Ce matin-là sur la piste damée, j’ai enfin senti que ça glissait tout seul

Ce matin-là, la piste était parfaitement damée et froide comme une plaque, avec une lumière encore basse sur le plateau. Le soleil montait derrière les sapins, et la neige gardait cette croûte légère qui répond sous les carres sans accrocher. J’ai pris mon premier pas sans me presser, et le bassin a passé au-dessus du ski d’appui, presque comme si je me posais sur la jambe. Puis il y a eu ce petit temps mort, juste avant la poussée des bâtons, et le ski libre a avancé tout seul.

À partir de là, j’ai cessé de regarder mes spatules et de faire un grand pas comme en classique. J’ai laissé les gestes se réduire, mais ils étaient plus précis, et je n’avais plus besoin de courir après la vitesse. Pour la première fois, je ne fabriquais pas le skating, je skiais tout simplement, avec une sensation de ligne propre. Au retour, j’ai noté 18 minutes pour cette boucle, au lieu de 23 la semaine d’avant.

Avec le recul, je sais ce que j’aurais dû faire avant et ce que je referais sans hésiter

Avec le recul, je vois surtout que j’avais gardé trop d’automatismes du classique, jusqu’à chercher une trace qui n’existait pas.
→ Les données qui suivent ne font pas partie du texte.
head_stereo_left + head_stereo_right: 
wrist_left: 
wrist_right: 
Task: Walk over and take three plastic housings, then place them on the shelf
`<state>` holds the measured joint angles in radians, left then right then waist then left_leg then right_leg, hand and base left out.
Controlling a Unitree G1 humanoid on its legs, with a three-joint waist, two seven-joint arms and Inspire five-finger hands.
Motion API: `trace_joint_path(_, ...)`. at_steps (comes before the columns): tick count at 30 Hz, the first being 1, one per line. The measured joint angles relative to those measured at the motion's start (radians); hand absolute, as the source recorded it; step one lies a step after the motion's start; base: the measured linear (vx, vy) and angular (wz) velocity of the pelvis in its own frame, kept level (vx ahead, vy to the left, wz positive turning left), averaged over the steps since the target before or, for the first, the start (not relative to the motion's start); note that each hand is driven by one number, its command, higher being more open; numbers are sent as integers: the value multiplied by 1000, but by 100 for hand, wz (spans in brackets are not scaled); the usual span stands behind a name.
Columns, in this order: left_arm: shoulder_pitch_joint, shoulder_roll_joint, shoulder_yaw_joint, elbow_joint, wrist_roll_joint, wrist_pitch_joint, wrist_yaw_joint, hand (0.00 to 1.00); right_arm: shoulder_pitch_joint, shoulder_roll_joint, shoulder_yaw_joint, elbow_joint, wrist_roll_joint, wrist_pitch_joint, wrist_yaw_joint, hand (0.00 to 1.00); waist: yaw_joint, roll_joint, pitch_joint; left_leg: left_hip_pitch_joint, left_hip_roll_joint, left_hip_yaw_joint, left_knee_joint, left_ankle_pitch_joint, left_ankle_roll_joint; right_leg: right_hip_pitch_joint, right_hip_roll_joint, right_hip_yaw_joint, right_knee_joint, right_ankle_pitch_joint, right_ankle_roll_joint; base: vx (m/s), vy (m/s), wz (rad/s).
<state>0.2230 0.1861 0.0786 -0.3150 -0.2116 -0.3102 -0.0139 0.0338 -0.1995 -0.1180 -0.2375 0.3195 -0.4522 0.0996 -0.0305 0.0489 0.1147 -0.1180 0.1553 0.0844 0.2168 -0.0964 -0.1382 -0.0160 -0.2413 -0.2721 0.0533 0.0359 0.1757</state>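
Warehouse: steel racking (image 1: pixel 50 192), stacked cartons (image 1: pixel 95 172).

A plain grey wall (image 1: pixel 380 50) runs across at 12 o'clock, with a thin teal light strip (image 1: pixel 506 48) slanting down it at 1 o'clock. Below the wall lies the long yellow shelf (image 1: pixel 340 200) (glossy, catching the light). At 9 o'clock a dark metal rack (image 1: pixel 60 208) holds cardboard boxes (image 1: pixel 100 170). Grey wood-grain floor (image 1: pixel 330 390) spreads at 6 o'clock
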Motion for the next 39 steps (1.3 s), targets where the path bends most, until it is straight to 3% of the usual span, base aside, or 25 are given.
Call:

Le skating m’a demandé de lâcher cette habitude mentale, puis de supporter plusieurs séances où rien n’allait droit. La piste dure du matin m’a aidée, mais pas à elle seule, parce que le geste devait d’abord se poser dans mes jambes. Sans cette neige compacte, je ne sais pas si j’aurais trouvé le même déclic si vite.

Je referais sans hésiter des sorties courtes, 35 minutes, sur une boucle simple, plutôt que d’insister sur une grande boucle avec des appuis brouillés. Je garderais aussi une paire de bâtons réglée plus près du corps, parce que ça a vraiment calmé ma poussée et mon buste. Quand un ami patient m’a reprise sur un faux plat, j’ai compris en 3 minutes ce que 1 heure seule ne m’avait pas donné. Je suis devenue plus patiente avec mes appuis, et j’aurais aimé accepter ce tempo plus tôt.

Si je laisse tomber le réflexe de trace et que je reviens plusieurs fois sur la même boucle, j’y gagne une glisse plus libre que dans l’alternatif, surtout quand le temps manque et que la neige est ferme sous les semelles. À Saint-Hugues-de-Chartreuse, ce matin de février, j’ai compris que le skating ne me demandait pas d’en faire plus. Il me demandait d’en faire moins, mais mieux, et quand une douleur dure, je coupe la séance et j’en parle à un professionnel qualifié.